= THE PROBLEM =
Filter the records, keeping every line that has the string "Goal".

[DATA LISTING — start]

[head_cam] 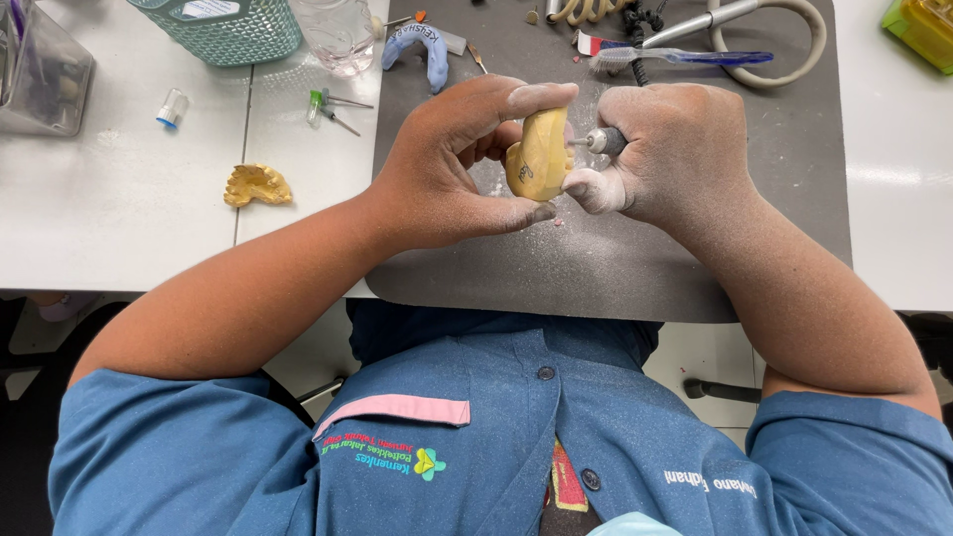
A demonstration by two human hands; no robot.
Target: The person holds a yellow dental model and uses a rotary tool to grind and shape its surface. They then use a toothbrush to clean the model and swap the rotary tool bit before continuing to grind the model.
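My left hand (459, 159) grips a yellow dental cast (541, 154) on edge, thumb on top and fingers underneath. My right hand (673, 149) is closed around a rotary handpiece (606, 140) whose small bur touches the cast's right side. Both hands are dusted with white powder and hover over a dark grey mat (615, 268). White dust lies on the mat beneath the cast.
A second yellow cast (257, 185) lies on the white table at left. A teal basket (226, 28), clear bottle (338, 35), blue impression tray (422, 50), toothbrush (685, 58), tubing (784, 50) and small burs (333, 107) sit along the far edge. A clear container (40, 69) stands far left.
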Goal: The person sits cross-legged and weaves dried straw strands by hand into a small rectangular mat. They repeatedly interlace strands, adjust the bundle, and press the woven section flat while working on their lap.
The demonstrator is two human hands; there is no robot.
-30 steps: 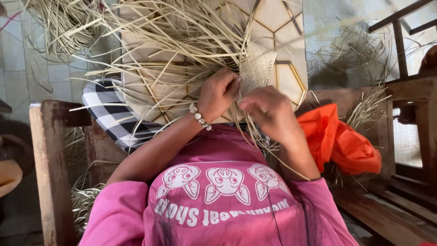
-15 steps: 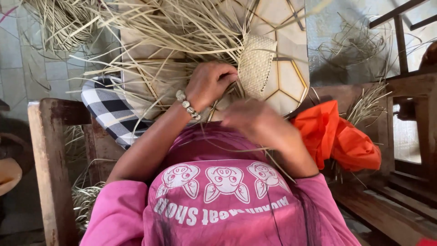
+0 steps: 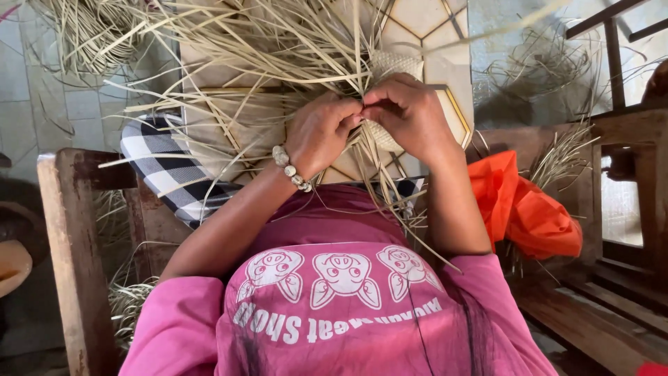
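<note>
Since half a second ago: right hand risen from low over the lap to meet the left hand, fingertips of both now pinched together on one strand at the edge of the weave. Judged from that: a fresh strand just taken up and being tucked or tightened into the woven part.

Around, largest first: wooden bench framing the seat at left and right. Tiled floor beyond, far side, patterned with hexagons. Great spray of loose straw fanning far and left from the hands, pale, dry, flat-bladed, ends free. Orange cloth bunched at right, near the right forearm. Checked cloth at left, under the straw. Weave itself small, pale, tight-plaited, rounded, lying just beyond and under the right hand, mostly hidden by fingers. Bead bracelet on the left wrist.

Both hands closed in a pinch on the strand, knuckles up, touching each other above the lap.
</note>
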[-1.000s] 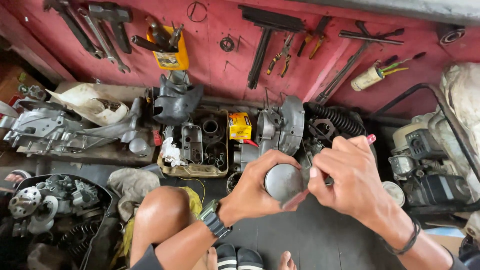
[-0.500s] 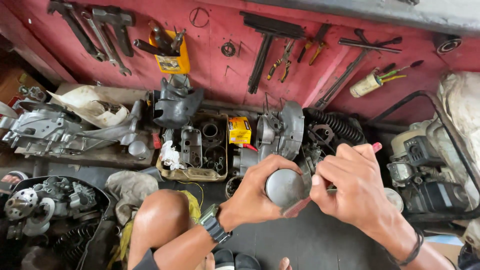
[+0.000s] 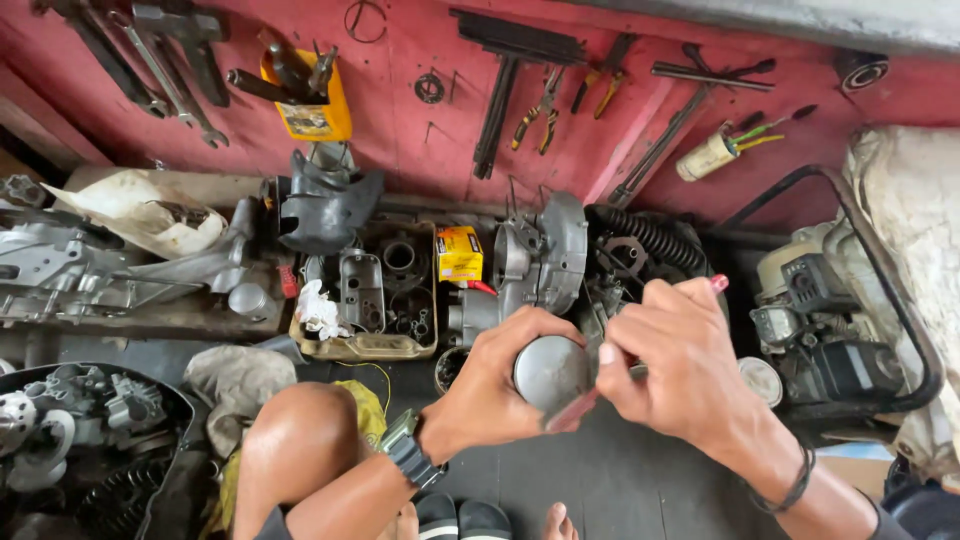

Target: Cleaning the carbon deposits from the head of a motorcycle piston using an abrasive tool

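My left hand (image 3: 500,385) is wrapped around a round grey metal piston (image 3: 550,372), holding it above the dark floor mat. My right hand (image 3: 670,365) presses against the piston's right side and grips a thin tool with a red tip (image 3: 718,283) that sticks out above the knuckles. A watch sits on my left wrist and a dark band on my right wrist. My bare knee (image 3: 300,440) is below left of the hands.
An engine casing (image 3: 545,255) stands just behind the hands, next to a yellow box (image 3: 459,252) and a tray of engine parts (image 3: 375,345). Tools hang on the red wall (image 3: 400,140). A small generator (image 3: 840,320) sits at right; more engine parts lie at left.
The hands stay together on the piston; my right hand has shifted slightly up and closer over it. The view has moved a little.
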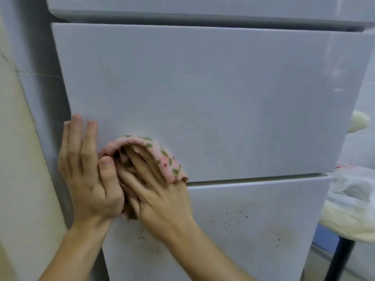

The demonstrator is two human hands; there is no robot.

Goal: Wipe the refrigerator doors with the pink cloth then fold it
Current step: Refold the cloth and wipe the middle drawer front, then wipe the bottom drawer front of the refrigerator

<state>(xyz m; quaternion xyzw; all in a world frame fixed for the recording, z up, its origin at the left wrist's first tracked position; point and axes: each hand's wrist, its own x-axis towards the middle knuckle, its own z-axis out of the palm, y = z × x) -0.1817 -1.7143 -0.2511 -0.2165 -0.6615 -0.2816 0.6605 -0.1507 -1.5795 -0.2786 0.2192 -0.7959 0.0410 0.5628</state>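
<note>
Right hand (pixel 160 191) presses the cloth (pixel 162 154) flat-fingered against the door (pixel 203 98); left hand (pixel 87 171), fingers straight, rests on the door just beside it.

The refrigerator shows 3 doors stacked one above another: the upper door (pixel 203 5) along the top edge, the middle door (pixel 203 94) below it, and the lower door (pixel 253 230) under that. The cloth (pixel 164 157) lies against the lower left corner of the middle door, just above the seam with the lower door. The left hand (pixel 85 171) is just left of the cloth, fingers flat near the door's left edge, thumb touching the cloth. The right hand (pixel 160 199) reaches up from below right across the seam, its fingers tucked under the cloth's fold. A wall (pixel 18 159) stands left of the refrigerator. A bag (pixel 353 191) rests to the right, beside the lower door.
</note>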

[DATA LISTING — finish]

= RESPONSE BOX =
Goal: The person sits cross-legged and weaves dried straw strands by hand into a small rectangular mat. They repeatedly interlace strands, adjust the bundle, and press the woven section flat while working on their lap.
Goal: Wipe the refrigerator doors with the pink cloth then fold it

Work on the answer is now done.